Das sowas als anerkannte Methodik auf Angstklienten losgelassen werden darf, finde ich schon ein starkes Stück. Ich möchte nämlich nicht wissen, wieviele gerade bei Ängsten dabei erheblichen Schaden erlitten haben. Bei mir hat ja in der systemischen Therapie schon das ständige Herumgraben in den Beziehungen gerreicht, damit es mir sauschlecht ging. Weil quasi auch noch das wenige gesicherte Umfeld (das bei Angstpatienten im allgemeinen sowieso schon eingeschränkt ist - also eigentlich auch dieser Ansatz völlig absurd) auch noch hinterfragt wird.
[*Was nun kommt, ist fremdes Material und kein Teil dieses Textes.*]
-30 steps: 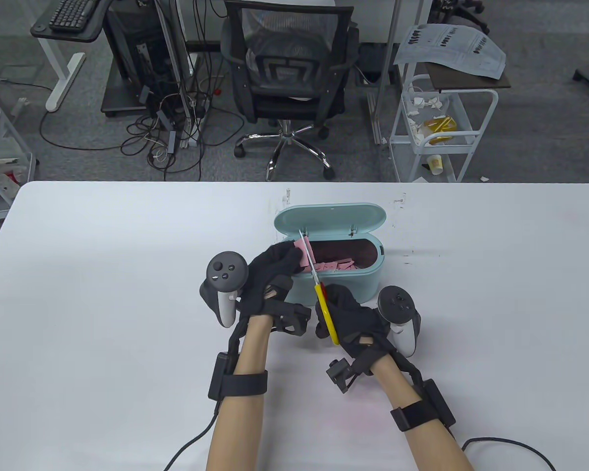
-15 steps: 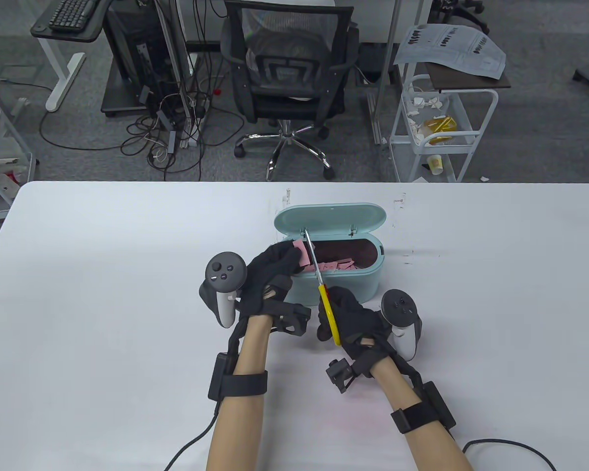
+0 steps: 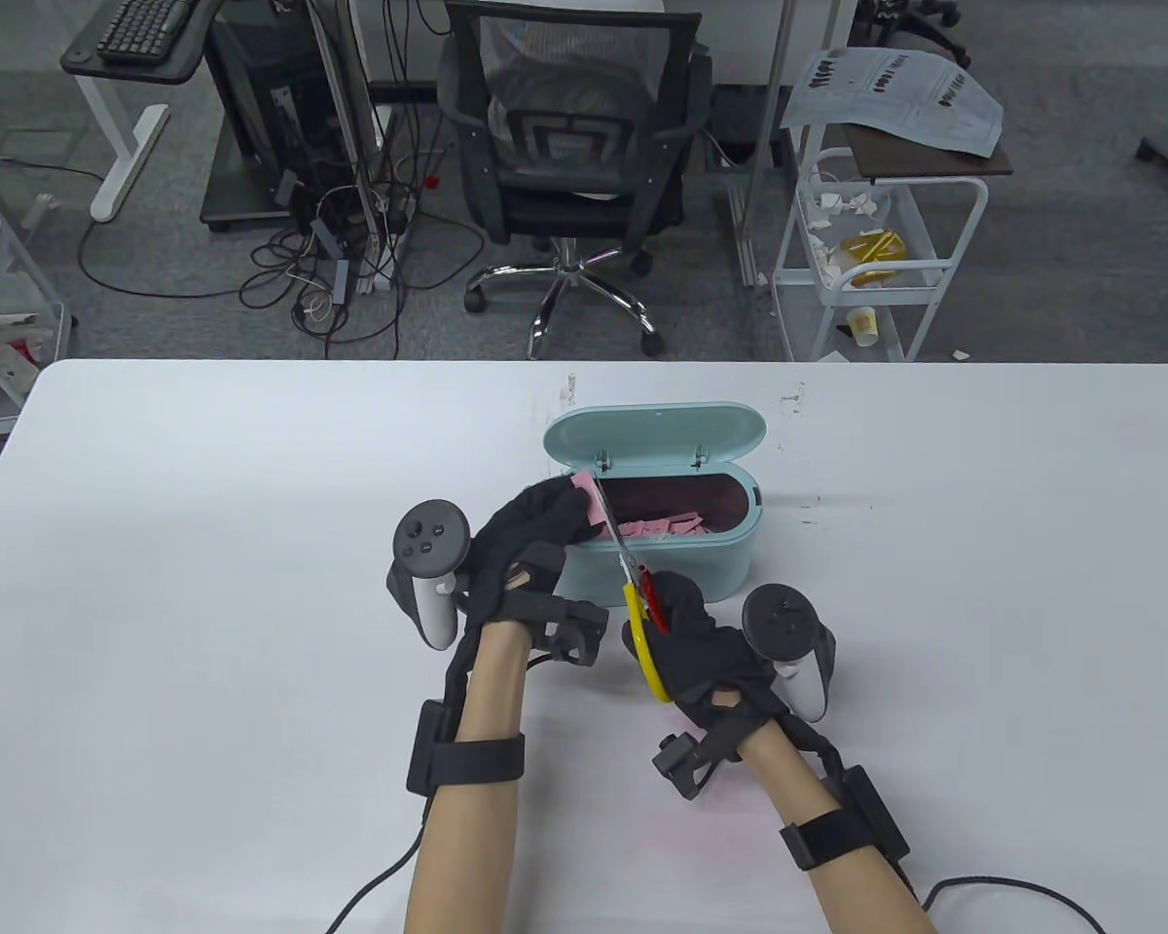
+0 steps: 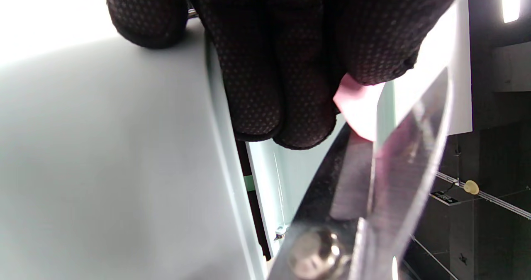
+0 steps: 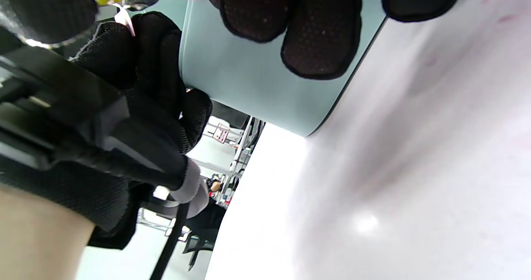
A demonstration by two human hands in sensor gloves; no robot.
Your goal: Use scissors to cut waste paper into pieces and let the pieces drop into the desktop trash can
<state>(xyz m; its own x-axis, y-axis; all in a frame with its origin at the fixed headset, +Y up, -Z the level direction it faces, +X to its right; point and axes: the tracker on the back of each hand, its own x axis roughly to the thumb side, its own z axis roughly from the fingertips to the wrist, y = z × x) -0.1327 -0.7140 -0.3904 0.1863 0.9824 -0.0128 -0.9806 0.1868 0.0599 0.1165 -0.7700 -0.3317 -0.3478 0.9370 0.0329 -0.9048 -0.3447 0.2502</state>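
Table view: left hand [image 3: 530, 545] pinches pink paper [image 3: 589, 501] over the teal trash can [image 3: 681, 559]; right hand [image 3: 701, 647] grips scissors [image 3: 633, 584]; an office chair [image 3: 569, 146] stands beyond the bench [image 3: 204, 545].

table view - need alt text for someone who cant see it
Two black-gloved hands cut pink paper over an open mint trash can on a white table: the left hand pinches the paper, the right hand works yellow-handled scissors. Pink pieces lie inside the can.
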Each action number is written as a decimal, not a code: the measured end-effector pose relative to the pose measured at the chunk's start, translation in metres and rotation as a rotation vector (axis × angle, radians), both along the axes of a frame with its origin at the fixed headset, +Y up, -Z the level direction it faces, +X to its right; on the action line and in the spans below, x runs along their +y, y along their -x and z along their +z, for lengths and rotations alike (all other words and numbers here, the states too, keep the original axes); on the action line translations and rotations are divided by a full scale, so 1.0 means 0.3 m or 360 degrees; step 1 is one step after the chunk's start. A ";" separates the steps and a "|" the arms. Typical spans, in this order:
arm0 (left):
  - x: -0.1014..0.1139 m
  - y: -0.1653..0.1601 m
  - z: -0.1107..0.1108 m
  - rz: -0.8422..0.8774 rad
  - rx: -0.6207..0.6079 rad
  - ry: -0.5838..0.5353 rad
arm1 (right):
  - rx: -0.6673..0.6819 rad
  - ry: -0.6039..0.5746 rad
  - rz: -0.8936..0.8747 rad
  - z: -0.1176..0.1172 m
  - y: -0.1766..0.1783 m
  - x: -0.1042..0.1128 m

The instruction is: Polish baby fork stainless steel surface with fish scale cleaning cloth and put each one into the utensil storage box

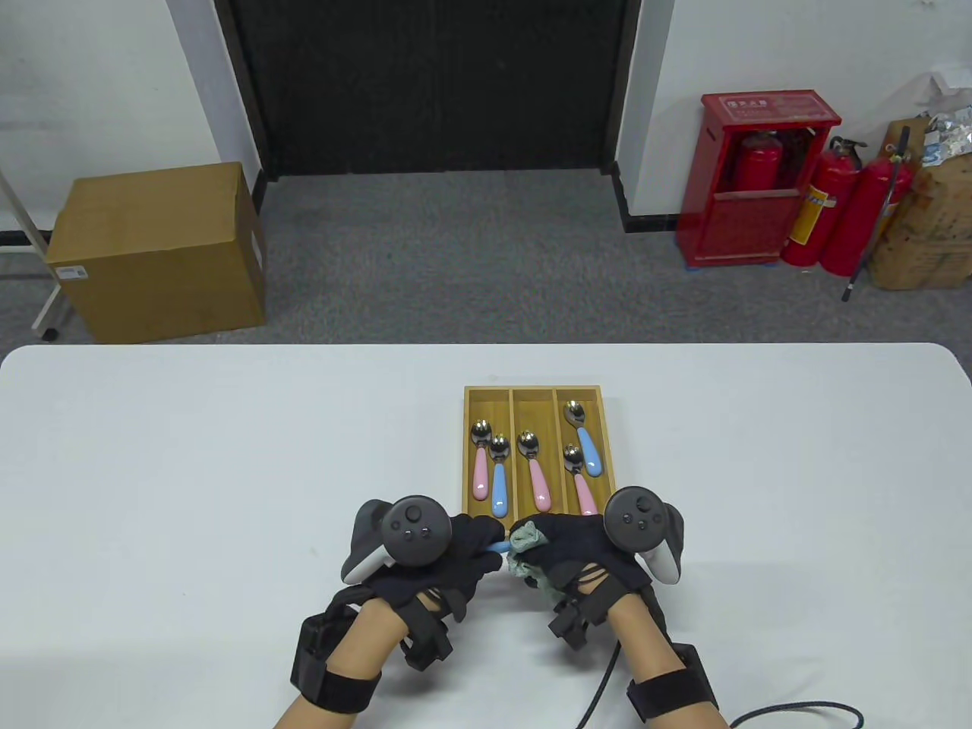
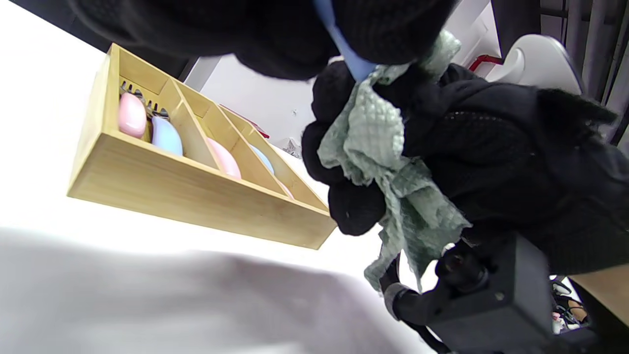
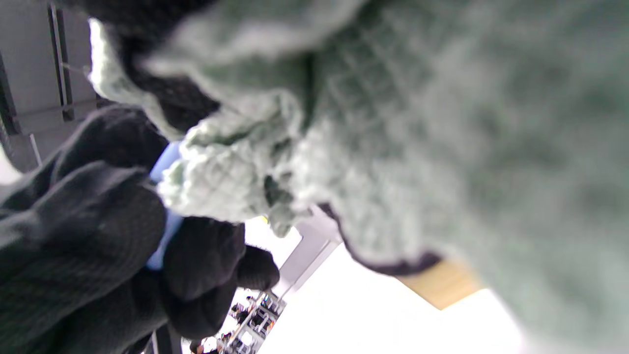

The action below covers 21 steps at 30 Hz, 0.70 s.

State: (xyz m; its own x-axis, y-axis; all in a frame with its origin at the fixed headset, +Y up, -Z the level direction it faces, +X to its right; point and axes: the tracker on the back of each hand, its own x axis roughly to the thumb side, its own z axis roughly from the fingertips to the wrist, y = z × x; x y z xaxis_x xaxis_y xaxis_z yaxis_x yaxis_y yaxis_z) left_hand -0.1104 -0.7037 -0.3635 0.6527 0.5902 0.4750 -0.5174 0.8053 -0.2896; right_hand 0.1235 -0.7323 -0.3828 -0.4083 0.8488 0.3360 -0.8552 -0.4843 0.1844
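My left hand (image 1: 463,543) grips the blue handle of a baby fork (image 1: 499,546), just in front of the wooden utensil box (image 1: 533,395). My right hand (image 1: 550,550) clutches the pale green fish scale cloth (image 1: 524,541) bunched round the fork's metal end, which is hidden. In the left wrist view the blue handle (image 2: 351,51) runs from my left fingers into the cloth (image 2: 373,147). The right wrist view is filled by the cloth (image 3: 393,147), with a strip of blue handle (image 3: 167,162) beside my left fingers (image 3: 83,221). The box holds several pink- and blue-handled pieces (image 1: 538,471) in its three compartments.
The white table (image 1: 190,471) stretches wide on both sides of the box. A black cable (image 1: 600,683) trails from my right wrist to the bottom edge. Beyond the table stand a cardboard box (image 1: 159,250) and red fire extinguishers (image 1: 835,205) on the floor.
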 end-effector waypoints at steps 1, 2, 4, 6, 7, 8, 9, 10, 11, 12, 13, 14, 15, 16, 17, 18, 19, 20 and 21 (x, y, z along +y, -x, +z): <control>-0.002 0.000 -0.001 0.0017 -0.0002 0.0016 | -0.0034 0.0010 -0.0033 -0.002 -0.010 0.001; -0.003 0.000 -0.001 0.0029 -0.0004 0.0028 | -0.0043 0.0017 -0.0040 -0.001 -0.014 0.001; -0.004 -0.002 -0.002 0.0060 -0.0004 0.0038 | -0.0099 0.0000 -0.0060 -0.002 -0.027 0.005; -0.002 -0.003 0.000 0.0050 -0.0009 0.0035 | -0.0110 -0.0003 -0.0052 -0.002 -0.035 0.009; 0.000 -0.003 0.000 0.0045 -0.0010 0.0029 | -0.0116 -0.0006 -0.0052 -0.002 -0.036 0.009; 0.002 -0.002 0.000 0.0042 -0.0010 0.0028 | -0.0115 -0.0005 -0.0054 -0.002 -0.037 0.009; 0.005 0.000 0.000 0.0037 -0.0015 0.0030 | -0.0090 0.0000 -0.0058 -0.003 -0.036 0.010; 0.009 0.002 0.001 0.0039 -0.0027 0.0031 | -0.0042 -0.0007 -0.0071 -0.005 -0.036 0.009; 0.013 0.004 0.001 0.0044 -0.0035 0.0032 | 0.0012 -0.0002 -0.0097 -0.008 -0.035 0.009; 0.017 0.004 0.000 0.0038 -0.0048 0.0036 | 0.0057 0.0018 -0.0109 -0.011 -0.033 0.008; 0.020 0.004 0.001 0.0023 -0.0069 0.0042 | 0.0126 0.0059 -0.0095 -0.012 -0.030 0.009; 0.023 0.002 0.002 0.0007 -0.0091 0.0039 | 0.0195 0.0072 -0.0072 -0.012 -0.025 0.010; 0.024 0.001 0.003 -0.0003 -0.0101 0.0036 | 0.0230 0.0068 -0.0057 -0.013 -0.020 0.011; 0.023 -0.002 0.004 -0.0008 -0.0115 0.0032 | 0.0284 0.0090 -0.0019 -0.014 -0.011 0.011; 0.023 -0.004 0.005 -0.0011 -0.0124 0.0026 | 0.0322 0.0127 0.0005 -0.012 -0.005 0.011; 0.022 -0.006 0.006 -0.0018 -0.0134 0.0030 | 0.0355 0.0139 0.0011 -0.011 0.002 0.010; 0.021 -0.006 0.006 -0.0017 -0.0131 0.0028 | 0.0357 0.0133 0.0018 -0.011 0.004 0.009; 0.021 -0.005 0.006 -0.0016 -0.0129 0.0023 | 0.0348 0.0123 0.0016 -0.012 0.004 0.008; 0.021 -0.004 0.006 -0.0010 -0.0130 0.0024 | 0.0347 0.0123 0.0007 -0.013 0.004 0.007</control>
State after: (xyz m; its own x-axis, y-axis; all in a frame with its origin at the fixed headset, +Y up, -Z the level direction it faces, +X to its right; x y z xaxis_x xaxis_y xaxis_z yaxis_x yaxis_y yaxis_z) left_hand -0.1091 -0.6974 -0.3618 0.6160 0.5937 0.5177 -0.4865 0.8037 -0.3427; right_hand 0.1222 -0.7302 -0.3866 -0.3368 0.8739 0.3506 -0.7891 -0.4651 0.4013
Ich sage ja - irgendwann ist man in einem Zustand, wo das Nervensystem derart übersensibilisiert ist, daß man eine Feder fallen hören würde als wäre es ein Vorschlaghammer.
Und diesen Zustand bekommt weder dadurch weg, indem man einfach endlos darüber plaudert und ihn zum Lebensmittelpunkt macht, noch indem man dafür sorgt, daß das Nervensystem noch weiter strapaziert wird.
Ich gebe quovadis vollkommen recht: Konfrontieren kann man sich von mir aus bei einer Spinnenphobie. Nur ist eine solche niemals so lebenseinschränkend wie eine Angststörung.
Vor allem muß man auch eines bedenken: Angst und Streß hat auch eine körperliche Komponente, nicht nur eine geistige. Viele von uns benutzen aber fast nur den Geist, sodaß sich der Körper halt irgendwann mit Gewalt zu Wort meldet.
Und zum Schluß: Mit einem - quovadis - hast Du auch vollkommen recht. Einiges auf dieser Welt (z.B. bestimmte Rahmenbedingungen im Beruf) kann man selbst gar nicht verändern. Oder man kann sich selbst auch nicht so verändern, daß man mit allem klarkommt.
Ein Zufall ist es ja nicht gerade, daß alle so streßgeplagt sind. So gesehen ist PT in dieser Hinsicht sowieso niemals Ursachenbehandlung, denn würde man die Ursachen angehen, würde der Rahmen einer PT wohl nicht ganz dazu ausreichen.
Ich habe mit "meiner" Methodik jedenfalls für mich auch einen Weg gefunden. Und daß der im Gegensatz zu anerkannten PT-Methoden steht, ist mir dabei herzlich egal. Jedenfalls hätte ich den in der PT nicht gefunden, weil da würde ich mich dort heute noch darüber unterhalten, wieso in China ein Fahrrad umgefallen ist.